**Assignment:** All lines below are to be output exactly as they stand.

------ Supplied material

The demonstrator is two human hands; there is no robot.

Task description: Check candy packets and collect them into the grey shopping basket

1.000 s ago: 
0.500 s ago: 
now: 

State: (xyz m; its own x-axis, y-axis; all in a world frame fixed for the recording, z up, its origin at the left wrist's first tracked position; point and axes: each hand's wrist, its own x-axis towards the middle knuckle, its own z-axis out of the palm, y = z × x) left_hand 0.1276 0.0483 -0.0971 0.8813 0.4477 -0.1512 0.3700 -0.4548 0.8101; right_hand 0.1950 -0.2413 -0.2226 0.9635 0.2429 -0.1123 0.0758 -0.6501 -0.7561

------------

**Answer to this task:**
The demonstrator is two human hands; there is no robot.

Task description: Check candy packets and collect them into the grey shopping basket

1.000 s ago: 
0.500 s ago: 
now: 

State: (xyz m; its own x-axis, y-axis; all in a world frame fixed for the recording, z up, its origin at the left wrist's first tracked position; point and axes: each hand's wrist, its own x-axis towards the middle knuckle, its own z-axis out of the palm, y = z × x) left_hand 0.1276 0.0483 -0.0971 0.8813 0.4477 -0.1512 0.3700 -0.4548 0.8101; right_hand 0.1950 -0.2413 -0.2226 0.9635 0.2429 -0.1123 0.0758 -0.6501 -0.7561

This output has been given in full.